TASK TO CARRY OUT: Every line of the data below is to be given again as it appears, with the images removed.

DATA SHOWN:
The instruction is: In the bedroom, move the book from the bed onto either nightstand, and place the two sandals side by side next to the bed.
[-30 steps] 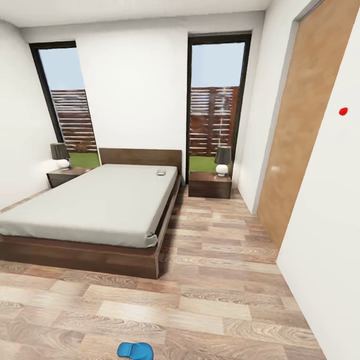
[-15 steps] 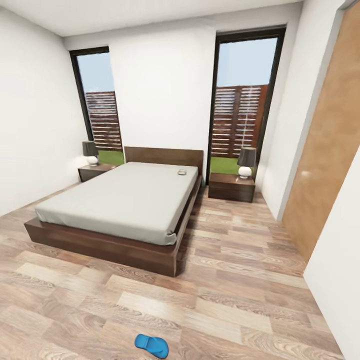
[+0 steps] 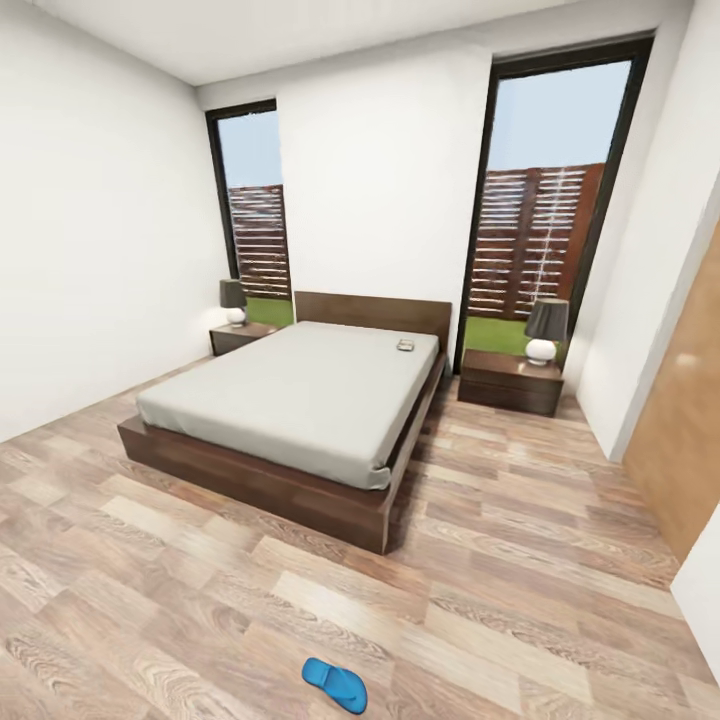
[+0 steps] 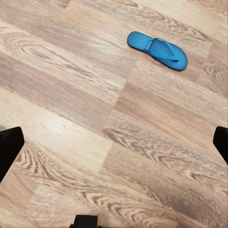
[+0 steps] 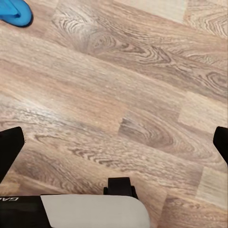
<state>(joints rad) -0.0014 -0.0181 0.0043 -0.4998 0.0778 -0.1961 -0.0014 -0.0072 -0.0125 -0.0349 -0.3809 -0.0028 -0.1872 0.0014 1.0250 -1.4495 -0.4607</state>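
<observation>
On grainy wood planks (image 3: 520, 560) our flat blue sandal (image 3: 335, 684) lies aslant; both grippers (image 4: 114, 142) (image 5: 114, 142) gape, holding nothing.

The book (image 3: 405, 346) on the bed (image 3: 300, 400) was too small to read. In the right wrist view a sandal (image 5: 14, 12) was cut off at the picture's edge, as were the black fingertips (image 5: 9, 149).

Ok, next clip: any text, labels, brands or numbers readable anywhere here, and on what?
Book on the bed: any lettering on its cover is too small to read.
Right arm's dark housing in the right wrist view: pale letter fragments at the picture's edge, cut off, unreadable.
Blue sandal on the floor: no marking visible.
Nothing else carries text.
</observation>
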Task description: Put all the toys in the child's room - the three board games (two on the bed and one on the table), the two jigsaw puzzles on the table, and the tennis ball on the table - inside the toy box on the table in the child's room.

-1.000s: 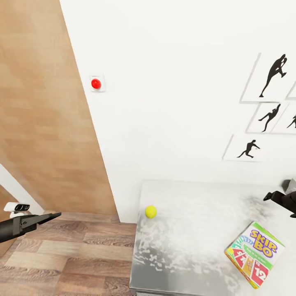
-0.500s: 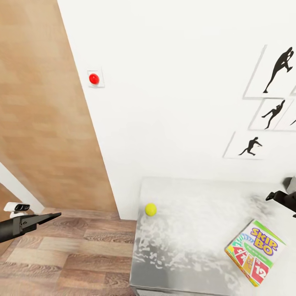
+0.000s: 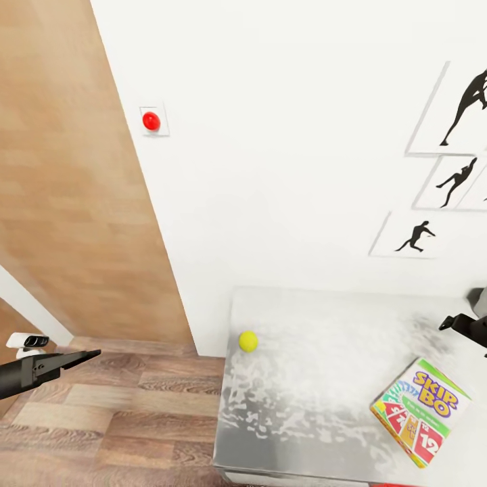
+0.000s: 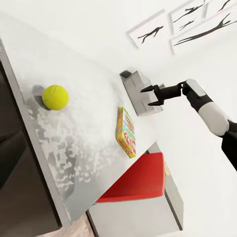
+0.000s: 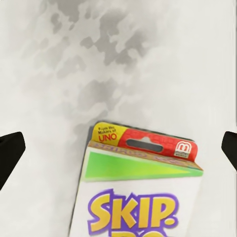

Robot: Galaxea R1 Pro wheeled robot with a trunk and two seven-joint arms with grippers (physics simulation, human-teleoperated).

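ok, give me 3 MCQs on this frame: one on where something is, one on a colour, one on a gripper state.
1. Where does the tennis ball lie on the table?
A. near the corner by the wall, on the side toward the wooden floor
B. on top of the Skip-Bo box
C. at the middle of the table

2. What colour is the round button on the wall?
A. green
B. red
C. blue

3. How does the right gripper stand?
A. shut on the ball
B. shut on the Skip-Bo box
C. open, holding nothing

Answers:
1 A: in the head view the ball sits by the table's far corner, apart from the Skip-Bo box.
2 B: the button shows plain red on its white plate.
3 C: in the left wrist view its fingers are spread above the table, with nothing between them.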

EXERCISE OUTPUT:
The instruction is: In the bedroom, move the book from the bed onto either nightstand, and place the two sandals side by side next to the bed.
[-30 steps] 
[-15 steps] 
[+0 steps] 
[+0 steps] 
[+0 steps] 
<state>(joints rad) -0.0014 -0.0181 0.0043 -0.4998 0.0778 -0.1961 -0.0014 -0.0072 -0.0125 -0.0349 -0.3809 -0.0028 -0.1872 0.0014 1.0250 -1.4495 -0.4607</state>
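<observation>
On grainy wood planks (image 3: 520, 560) our flat blue sandal (image 3: 335, 684) lies aslant; both grippers (image 4: 114, 142) (image 5: 114, 142) gape, holding nothing.

The book (image 3: 405, 346) on the bed (image 3: 300, 400) was too small to read. In the right wrist view a sandal (image 5: 14, 12) was cut off at the picture's edge, as were the black fingertips (image 5: 9, 149).

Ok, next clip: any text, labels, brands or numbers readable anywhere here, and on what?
Book on the bed: any lettering on its cover is too small to read.
Right arm's dark housing in the right wrist view: pale letter fragments at the picture's edge, cut off, unreadable.
Blue sandal on the floor: no marking visible.
Nothing else carries text.
</observation>
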Task description: Put all the toys in the child's room - the three board games (two on the bed and one on the table), the two jigsaw puzzles on the table, and the tennis ball on the table - inside the toy box on the table in the child's room.

-1.000s: 
-0.500s: 
+0.000s: 
+0.000s: 
+0.000s: 

Robot: Galaxea R1 Pro wheeled robot with a trunk and two seven-joint arms with grippers (physics simulation, human-teleoperated).

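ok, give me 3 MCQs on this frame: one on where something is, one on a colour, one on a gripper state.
1. Where does the tennis ball lie on the table?
A. near the corner by the wall, on the side toward the wooden floor
B. on top of the Skip-Bo box
C. at the middle of the table

2. What colour is the round button on the wall?
A. green
B. red
C. blue

3. How does the right gripper stand?
A. shut on the ball
B. shut on the Skip-Bo box
C. open, holding nothing

Answers:
1 A: in the head view the ball sits by the table's far corner, apart from the Skip-Bo box.
2 B: the button shows plain red on its white plate.
3 C: in the left wrist view its fingers are spread above the table, with nothing between them.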

This exercise is done.